Struggle bus

Jules6486

New member
I'm new to this site and found it by googling about poly/mono relationships. I definitely need some guidance as I'm feeling torn and no one in my life can relate because I don't have any other friends who are Poly or are in ENM relationships.

My husband and I opened our marriage over a year ago. He has had outside relationships and even fell in love with someone else. I have also had outside relationships and have fallen in love.

In early December he sat me down and said he can't continue with this lifestyle. He feels it is too difficult to maintain more than one love connection. He wants to be with me and only me. and he wants me to be with him and only him.

The problem here is that I feel like I finally found my a part of myself that I was denying for a long time. I truly enjoy having multiple partners whom I love. I usually only have one other partner, as I'm very intentional about who I'll spend my time with.

I feel extremely torn because I love my husband and I don't want to lose him, but I also don't want to lose this part of myself. We have our own issues that we need to work through, as well. But this issue seems to trump them all.

I'm curious if others have found they can be happy in monogamy when polyamory makes them so happy. I really do not want my marriage to end. We are currently doing a trial separation and it's making us both miserable. (We still have to live together because of financial reasons and that further complicates things.)

I'm still seeing my secondary too and I feel this selfish, almost childish, feeling of, "I don't want to stop seeing my other partner." My husband says he doesn't understand why this other relationship feels so important to me, and it's so hard to explain why to him, other than saying, "It just does."

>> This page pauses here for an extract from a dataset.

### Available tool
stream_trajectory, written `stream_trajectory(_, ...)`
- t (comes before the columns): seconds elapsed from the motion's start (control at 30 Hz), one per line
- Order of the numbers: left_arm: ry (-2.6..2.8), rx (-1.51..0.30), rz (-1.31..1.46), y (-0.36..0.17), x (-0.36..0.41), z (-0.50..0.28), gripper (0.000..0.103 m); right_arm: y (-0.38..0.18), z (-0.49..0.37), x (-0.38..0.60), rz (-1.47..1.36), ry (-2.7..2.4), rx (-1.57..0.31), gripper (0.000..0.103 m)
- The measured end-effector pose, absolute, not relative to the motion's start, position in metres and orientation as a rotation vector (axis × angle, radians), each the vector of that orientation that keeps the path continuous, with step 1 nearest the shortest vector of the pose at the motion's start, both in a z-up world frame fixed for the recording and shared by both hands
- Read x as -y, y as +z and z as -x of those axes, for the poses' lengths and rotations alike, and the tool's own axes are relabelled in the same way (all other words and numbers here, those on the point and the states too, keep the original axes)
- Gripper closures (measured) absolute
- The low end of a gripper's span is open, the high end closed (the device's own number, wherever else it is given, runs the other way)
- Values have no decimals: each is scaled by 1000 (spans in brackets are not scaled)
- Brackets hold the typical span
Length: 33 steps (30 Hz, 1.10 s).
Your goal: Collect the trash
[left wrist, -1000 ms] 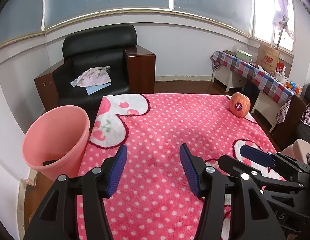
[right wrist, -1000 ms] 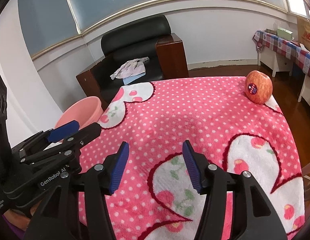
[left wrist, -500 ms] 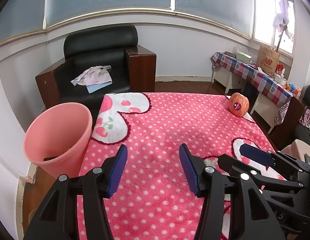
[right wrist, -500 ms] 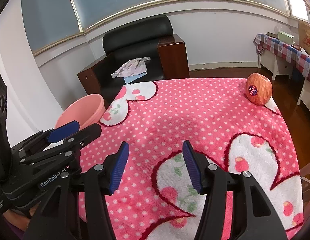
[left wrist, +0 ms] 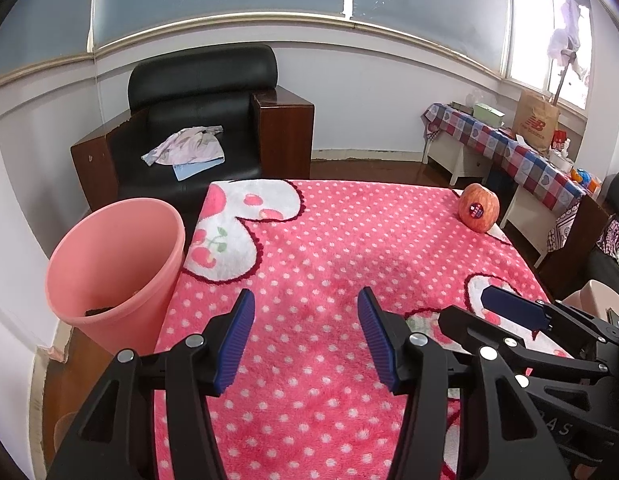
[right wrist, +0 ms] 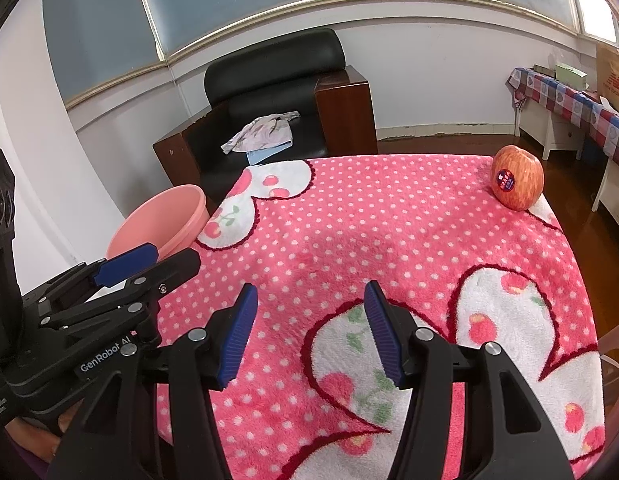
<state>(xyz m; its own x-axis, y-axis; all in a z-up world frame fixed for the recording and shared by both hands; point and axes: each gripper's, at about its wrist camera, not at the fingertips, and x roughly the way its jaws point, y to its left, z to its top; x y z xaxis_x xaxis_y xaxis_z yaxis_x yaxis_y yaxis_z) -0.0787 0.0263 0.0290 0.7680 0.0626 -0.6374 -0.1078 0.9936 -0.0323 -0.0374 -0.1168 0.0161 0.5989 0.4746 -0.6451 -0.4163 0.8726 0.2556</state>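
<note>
Trash is sitting dark inside the pink bin (left wrist: 113, 264); I'm holding left gripper (left wrist: 305, 338) and right gripper (right wrist: 309, 332) spread, empty, apple (right wrist: 517, 182) remaining

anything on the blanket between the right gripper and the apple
No: in the right wrist view, only bare pink polka-dot blanket lies between the open right gripper and the apple.

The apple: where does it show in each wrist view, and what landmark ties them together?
Left wrist: apple at right of centre, on the blanket's far right corner.
Right wrist: apple upper right, same corner.
Shared landmark: black armchair behind the table.
</note>
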Motion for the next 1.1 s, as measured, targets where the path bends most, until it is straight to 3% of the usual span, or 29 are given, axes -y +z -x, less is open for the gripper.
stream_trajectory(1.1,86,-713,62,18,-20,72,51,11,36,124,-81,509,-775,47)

Am I being too selfish? I feel very alone and I'm struggling to figure out what would be best for me in the long run. How do you figure out what's best for you in this type of situation? Overall, our marriage is amazing and he is a wonderful partner, one I'd hate to lose.


Any advice or questions are welcome, blunt or otherwise.

TIA
 
I should probably also mention that I'm bipolar and in a severe depressive episode that is making it very difficult to think with any sort of clarity. I have slowed down on the amount that I'm seeing my secondary, as well. I used to see him 2-3 times a week and now only see him once a week to once every other week.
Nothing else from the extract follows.